> [What to produce]: Among the lines below, keep only those from the one containing "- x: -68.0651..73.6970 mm" through the one containing "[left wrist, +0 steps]", and reproduce them exactly.

-- Opening Marker --

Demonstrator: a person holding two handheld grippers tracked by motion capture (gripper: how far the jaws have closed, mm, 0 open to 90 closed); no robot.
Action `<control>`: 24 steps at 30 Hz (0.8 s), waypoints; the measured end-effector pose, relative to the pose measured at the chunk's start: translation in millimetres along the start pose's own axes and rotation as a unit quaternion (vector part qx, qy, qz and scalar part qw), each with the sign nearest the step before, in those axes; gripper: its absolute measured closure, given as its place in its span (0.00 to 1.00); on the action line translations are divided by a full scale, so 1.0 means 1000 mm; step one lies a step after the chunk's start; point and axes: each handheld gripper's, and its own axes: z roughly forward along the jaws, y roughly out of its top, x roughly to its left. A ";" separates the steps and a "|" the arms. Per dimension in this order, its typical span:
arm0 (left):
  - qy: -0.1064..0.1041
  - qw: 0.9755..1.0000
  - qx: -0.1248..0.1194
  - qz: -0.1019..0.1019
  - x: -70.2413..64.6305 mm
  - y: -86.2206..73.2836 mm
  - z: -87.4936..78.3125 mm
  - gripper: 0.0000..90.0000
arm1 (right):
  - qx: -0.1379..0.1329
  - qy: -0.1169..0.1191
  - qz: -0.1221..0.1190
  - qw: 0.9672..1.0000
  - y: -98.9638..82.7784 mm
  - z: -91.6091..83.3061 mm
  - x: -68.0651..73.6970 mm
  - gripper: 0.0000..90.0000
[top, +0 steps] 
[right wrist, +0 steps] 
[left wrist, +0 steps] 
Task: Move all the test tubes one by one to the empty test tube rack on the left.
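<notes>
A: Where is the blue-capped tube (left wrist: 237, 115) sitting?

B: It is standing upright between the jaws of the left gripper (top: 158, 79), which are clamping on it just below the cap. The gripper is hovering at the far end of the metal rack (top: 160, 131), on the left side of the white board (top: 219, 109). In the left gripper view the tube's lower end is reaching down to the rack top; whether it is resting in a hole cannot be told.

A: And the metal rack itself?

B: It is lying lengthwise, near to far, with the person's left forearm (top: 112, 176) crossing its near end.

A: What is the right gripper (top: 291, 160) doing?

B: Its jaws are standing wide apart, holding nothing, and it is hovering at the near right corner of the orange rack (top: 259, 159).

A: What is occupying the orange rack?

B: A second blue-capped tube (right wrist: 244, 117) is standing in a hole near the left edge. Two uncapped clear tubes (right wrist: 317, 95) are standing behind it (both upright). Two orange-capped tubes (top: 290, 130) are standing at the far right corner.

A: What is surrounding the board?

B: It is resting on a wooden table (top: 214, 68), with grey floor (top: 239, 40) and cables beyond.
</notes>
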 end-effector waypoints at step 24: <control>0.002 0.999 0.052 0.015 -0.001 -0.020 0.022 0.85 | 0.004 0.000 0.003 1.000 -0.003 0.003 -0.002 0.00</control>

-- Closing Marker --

> [Task response]:
  - x: -68.0651..73.6970 mm
  - gripper: 0.0000..90.0000
[top, +0 steps] 
[right wrist, +0 steps] 
[left wrist, +0 steps] 

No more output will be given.